[[ TASK INPUTS open ]]
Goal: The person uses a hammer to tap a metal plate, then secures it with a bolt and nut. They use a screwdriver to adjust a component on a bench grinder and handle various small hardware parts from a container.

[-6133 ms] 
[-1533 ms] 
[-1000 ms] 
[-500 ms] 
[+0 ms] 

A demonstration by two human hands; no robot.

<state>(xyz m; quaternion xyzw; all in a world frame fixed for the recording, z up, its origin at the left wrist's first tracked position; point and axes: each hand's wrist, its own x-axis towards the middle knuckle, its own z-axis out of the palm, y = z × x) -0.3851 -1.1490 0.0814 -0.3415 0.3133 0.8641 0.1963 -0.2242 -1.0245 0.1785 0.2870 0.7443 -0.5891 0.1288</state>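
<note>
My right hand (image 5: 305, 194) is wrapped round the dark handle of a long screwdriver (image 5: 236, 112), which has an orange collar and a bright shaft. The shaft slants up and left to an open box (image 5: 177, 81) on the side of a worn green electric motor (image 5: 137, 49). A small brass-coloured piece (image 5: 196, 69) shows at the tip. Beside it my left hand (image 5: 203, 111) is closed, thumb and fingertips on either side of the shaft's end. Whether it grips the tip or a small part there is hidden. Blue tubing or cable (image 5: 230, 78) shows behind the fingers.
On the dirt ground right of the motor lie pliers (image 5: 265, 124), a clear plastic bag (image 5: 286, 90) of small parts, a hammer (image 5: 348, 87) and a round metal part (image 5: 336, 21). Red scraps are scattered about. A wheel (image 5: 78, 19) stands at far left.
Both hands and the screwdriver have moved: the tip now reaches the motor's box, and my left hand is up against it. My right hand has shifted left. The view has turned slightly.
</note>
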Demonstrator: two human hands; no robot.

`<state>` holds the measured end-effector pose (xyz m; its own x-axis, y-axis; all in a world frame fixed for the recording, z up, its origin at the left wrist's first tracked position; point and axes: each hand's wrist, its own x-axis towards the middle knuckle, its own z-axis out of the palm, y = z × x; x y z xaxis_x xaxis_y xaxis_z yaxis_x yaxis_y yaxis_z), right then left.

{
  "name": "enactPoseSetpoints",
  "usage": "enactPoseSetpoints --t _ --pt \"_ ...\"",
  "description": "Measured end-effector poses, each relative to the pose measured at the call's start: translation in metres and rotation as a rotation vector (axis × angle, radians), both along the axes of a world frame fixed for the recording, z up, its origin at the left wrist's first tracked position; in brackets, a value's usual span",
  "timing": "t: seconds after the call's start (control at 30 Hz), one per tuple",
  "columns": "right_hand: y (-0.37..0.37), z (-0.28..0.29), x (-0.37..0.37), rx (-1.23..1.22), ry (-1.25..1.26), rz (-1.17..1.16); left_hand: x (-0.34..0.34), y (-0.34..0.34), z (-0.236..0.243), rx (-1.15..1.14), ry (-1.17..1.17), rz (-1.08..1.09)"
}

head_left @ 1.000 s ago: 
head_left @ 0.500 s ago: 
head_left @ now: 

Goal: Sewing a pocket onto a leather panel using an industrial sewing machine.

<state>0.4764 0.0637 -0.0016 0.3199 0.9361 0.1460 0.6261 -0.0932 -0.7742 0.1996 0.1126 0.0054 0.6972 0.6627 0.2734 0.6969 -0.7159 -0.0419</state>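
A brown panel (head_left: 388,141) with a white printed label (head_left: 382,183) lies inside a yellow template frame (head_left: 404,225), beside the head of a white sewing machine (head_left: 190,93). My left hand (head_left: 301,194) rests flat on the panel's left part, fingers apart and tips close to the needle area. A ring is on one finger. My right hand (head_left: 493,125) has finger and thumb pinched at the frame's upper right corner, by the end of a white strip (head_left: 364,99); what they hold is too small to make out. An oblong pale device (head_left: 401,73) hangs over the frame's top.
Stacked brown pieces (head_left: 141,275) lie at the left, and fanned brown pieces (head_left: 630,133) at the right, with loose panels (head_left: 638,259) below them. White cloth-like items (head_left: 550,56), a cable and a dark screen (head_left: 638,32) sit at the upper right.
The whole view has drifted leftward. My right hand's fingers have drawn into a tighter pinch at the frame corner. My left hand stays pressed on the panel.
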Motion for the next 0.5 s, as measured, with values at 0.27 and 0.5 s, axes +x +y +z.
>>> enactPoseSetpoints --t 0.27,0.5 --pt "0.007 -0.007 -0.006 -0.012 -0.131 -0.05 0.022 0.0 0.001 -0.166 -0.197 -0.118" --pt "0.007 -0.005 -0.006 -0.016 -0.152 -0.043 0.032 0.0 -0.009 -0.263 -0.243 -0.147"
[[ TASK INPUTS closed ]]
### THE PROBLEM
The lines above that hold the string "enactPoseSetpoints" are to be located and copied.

### WRITTEN SOLUTION
  "name": "enactPoseSetpoints",
  "usage": "enactPoseSetpoints --t _ --pt \"_ ...\"",
>>> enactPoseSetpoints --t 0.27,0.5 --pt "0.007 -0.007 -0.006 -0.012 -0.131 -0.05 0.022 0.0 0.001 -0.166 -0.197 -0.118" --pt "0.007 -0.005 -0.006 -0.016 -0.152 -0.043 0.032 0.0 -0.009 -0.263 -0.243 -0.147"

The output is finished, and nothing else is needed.